Emma Gibson and Sierra Lawson have spent the last two years developing their skills in research, social theory, and the public and digital humanities among other useful accomplishments. This spring, both students will graduate with a Master’s of Arts in Religion in Culture and plan to put their analytical tools to work as they further their education. Emma will pursue a Master’s of Architecture while Sierra earns a Ph.D. in Religious Studies. Find out what these young women have planned after graduation.
Emma graduated from Furman University as a Philosophy major in 2017. After earning her Master’s in Religious Studies this spring, she will begin a three year Master’s program in Architecture at Clemson University in South Carolina. Her interest in the field was sparked as a child after going to work with her father, who is an architect himself. Growing up, architecture was her dream career, but she found a passion for philosophy while going to school as an undergraduate. After a year in the MA program at Alabama, she began to evaluate new ways to apply her Philosophy and Religious Studies degrees outside of traditional academia.

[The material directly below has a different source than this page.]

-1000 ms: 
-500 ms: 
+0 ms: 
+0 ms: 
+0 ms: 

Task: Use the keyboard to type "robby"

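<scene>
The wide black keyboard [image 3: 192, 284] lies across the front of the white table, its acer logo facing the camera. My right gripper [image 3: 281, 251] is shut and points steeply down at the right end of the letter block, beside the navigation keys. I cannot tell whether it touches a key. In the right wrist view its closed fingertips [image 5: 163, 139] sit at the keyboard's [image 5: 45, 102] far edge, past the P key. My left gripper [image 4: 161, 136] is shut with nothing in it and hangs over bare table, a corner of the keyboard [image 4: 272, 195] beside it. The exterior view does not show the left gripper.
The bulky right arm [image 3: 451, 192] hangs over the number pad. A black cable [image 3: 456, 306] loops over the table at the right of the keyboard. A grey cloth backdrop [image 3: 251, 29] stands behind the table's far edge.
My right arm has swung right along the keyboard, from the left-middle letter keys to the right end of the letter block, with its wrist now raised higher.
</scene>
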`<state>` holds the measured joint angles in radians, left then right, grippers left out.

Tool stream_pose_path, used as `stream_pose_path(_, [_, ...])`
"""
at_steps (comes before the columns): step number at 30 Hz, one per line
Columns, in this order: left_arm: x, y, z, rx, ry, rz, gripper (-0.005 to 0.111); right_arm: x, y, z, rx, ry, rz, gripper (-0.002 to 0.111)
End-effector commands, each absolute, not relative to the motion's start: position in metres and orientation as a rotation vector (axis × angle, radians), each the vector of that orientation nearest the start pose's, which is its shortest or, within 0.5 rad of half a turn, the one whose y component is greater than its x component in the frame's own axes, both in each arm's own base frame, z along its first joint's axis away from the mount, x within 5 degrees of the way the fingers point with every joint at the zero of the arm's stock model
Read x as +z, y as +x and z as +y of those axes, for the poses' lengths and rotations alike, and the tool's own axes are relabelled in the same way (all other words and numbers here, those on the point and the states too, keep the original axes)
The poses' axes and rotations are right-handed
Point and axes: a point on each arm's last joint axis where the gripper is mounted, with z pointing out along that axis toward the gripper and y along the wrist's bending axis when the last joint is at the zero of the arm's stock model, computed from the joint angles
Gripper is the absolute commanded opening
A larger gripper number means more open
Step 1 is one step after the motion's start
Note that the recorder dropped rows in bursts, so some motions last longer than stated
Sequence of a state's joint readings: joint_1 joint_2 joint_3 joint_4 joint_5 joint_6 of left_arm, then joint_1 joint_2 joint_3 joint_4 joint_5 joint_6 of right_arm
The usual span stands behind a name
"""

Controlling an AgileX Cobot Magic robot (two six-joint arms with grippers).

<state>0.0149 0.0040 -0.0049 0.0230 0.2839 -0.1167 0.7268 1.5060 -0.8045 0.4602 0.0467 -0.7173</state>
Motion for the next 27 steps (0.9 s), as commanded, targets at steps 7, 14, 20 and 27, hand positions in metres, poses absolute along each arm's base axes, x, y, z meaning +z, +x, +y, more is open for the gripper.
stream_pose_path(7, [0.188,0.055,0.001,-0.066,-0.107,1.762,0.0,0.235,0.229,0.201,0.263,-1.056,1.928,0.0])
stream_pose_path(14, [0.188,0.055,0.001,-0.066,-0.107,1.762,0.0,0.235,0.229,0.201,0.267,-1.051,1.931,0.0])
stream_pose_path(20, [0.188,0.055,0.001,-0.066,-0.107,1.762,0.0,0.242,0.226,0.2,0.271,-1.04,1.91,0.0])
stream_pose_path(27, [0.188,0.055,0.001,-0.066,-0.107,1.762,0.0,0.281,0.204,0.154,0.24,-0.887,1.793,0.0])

After some reflection, Emma was drawn back to her early interest in architecture. She states that she enjoys the idea of blending philosophy with design, specifically in regards to sustainability and modern architecture. The program she will attend at Clemson University values interdisciplinary research and innovative technology which fits her desire to apply her humanities education in creative ways. She is excited to move back to South Carolina where she is originally from and start school once again.
Sierra graduated from the University of Alabama in 2017 as a double major in Religious Studies and Anthropology. In the Fall she will begin her Ph.D. in Religious Studies at the University of North Carolina in Chapel Hill, one of the main Ph.D.-granting programs in the US. Sierra’s choice to continue in a doctoral program reflects her opinion of the field. She believes Religious Studies programs have much to offer the humanities as well as other areas within and beyond academia. Most important to Sierra is that the field has a wide application to public issues that society continually faces. She predicts that future scenarios will become increasingly dependent on how society understands and confronts those issues in the present. Continuing her education in Religious Studies would allow Sierra to combat these public problems with a unique toolbox.
After earning her Ph.D., Sierra plans to complete several years of research before possibly pursuing a position teaching full time. With this in mind, Sierra admits that she is curious to see how the field might change in the next five years and what opportunities may be available upon the completion of her degree. Sierra would also welcome a position outside of academia, imagining herself freelancing in digital humanities instead.
Congratulations to these soon-to-be Master’s Graduates!